EXERCISE INSTRUCTIONS:
Of the entries below, return exactly those lines that fall between the one containing "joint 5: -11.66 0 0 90" and the one containing "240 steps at", the two end lines included.

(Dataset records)
------------

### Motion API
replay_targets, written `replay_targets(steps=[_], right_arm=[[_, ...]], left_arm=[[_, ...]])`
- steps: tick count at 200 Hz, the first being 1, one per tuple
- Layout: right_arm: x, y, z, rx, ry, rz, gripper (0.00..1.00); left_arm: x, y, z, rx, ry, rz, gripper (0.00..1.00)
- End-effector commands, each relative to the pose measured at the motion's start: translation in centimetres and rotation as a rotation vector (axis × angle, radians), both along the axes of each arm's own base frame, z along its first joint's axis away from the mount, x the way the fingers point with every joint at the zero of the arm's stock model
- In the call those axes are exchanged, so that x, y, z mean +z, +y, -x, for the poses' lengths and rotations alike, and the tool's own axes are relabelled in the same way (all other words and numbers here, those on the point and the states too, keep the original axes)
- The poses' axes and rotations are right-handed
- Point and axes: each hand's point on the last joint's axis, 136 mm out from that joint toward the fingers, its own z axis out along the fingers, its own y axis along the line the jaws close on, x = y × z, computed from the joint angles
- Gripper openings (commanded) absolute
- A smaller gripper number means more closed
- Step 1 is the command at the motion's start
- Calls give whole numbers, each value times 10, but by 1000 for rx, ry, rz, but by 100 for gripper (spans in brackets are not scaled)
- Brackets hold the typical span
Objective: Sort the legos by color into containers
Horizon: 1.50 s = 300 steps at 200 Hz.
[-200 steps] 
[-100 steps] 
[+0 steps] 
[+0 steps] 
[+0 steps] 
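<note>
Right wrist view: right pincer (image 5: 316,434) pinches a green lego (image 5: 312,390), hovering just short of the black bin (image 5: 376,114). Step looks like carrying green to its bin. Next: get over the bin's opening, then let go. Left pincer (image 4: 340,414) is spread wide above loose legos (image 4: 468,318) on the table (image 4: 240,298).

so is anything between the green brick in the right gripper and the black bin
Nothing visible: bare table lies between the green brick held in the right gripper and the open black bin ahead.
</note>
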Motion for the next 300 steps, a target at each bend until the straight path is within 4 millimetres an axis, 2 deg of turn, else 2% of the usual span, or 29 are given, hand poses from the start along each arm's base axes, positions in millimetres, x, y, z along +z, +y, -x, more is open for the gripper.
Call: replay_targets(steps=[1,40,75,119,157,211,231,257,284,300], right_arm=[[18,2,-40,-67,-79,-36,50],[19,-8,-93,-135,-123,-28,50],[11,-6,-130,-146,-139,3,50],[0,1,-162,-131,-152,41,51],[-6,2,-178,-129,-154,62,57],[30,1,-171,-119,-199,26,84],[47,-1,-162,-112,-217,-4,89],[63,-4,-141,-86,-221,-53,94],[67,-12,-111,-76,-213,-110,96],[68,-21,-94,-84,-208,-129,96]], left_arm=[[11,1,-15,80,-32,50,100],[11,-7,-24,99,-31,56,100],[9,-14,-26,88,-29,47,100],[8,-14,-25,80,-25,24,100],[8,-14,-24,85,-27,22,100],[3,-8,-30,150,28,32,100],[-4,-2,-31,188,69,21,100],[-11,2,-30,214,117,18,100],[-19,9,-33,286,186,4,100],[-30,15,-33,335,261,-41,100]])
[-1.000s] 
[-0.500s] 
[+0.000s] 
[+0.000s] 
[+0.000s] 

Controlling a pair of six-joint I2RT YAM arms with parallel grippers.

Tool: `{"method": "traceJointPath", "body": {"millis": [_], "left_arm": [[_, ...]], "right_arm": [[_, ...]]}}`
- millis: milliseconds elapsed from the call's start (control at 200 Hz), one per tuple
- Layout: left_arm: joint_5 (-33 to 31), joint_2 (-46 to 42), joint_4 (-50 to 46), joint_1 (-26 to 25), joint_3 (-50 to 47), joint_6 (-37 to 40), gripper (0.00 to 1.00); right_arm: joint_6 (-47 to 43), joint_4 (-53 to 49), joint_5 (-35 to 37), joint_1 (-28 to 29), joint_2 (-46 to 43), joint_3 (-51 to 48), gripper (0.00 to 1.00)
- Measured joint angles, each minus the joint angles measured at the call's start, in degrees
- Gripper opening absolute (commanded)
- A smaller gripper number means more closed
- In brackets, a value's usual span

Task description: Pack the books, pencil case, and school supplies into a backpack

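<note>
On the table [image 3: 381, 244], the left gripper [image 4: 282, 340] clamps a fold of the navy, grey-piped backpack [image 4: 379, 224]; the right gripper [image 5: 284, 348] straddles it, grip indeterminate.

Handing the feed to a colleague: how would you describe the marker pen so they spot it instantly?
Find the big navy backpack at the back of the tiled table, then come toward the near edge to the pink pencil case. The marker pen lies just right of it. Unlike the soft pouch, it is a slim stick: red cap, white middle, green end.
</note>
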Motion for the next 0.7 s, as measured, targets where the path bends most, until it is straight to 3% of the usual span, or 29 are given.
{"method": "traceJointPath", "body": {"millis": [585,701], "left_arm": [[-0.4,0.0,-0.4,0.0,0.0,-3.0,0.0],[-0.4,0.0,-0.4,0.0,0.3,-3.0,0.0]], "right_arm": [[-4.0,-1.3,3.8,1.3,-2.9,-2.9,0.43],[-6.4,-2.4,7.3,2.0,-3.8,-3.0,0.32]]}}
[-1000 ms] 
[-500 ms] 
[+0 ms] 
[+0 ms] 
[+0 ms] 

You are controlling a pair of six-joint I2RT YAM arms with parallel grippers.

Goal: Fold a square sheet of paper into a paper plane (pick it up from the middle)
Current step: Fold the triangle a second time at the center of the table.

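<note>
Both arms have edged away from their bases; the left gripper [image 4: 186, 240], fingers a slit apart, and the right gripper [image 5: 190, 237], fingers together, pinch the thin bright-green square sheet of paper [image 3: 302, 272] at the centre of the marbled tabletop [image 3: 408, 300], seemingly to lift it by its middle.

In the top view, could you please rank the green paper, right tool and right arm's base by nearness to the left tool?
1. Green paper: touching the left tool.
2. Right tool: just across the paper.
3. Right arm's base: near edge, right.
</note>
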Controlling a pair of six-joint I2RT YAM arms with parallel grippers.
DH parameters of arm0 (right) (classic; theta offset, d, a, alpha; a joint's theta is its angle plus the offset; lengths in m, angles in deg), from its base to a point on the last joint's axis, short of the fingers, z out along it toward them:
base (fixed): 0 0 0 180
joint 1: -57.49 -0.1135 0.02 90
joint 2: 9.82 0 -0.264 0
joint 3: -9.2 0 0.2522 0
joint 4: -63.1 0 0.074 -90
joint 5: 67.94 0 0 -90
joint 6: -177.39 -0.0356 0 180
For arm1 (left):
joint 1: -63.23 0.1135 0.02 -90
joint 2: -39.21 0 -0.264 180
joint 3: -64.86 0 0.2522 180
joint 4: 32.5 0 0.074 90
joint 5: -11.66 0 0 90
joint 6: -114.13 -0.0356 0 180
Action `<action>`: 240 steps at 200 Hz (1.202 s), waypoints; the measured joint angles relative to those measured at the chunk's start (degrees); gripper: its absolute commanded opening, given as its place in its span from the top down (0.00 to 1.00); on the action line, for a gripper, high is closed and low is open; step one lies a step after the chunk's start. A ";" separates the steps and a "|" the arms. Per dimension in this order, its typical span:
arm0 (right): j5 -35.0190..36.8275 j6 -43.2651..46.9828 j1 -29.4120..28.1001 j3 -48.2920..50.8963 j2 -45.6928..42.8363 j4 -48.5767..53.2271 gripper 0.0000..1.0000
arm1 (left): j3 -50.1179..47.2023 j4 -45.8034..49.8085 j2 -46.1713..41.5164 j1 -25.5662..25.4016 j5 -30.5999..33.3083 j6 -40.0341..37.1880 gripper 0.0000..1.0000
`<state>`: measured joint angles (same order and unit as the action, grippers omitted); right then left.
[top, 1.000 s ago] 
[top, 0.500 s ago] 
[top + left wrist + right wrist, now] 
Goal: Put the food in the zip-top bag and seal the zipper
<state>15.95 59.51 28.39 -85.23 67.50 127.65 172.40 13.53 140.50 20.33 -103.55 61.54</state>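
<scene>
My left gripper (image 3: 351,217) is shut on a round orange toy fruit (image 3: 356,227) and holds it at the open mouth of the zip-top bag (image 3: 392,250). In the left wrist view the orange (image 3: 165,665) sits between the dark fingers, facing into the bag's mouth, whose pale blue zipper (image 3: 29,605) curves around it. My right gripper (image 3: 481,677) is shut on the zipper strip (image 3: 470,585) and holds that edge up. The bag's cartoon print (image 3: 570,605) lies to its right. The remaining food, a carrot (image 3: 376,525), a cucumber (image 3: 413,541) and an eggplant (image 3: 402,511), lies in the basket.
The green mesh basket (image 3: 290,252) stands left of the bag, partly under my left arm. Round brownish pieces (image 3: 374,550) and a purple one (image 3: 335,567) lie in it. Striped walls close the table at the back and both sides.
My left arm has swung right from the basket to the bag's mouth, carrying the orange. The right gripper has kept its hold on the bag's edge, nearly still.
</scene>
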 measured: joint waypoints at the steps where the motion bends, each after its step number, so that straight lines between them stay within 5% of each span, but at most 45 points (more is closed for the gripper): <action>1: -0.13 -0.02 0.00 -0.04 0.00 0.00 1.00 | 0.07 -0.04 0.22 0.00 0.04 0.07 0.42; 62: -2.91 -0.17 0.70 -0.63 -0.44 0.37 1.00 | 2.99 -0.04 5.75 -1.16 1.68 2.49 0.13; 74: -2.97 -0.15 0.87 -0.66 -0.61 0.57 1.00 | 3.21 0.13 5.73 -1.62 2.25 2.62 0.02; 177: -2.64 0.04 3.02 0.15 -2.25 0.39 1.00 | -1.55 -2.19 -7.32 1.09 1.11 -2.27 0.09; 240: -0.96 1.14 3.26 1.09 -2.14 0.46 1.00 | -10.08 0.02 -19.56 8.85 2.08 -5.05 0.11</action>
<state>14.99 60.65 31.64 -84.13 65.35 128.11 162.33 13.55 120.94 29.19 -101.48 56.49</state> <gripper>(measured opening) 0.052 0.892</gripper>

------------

ANSWER SPACE:
joint 5: -11.66 0 0 90
joint 6: -114.13 -0.0356 0 180
Action `<action>`: 240 steps at 200 Hz (1.202 s), waypoints; the measured joint angles relative to those measured at the chunk's start (degrees); gripper: its absolute commanded opening, given as its place in its span from the top down (0.00 to 1.00); on the action line, for a gripper, high is closed and low is open; step one lies a step after the chunk's start. A ";" separates the steps and a "|" the arms. Per dimension in this order, its typical span:

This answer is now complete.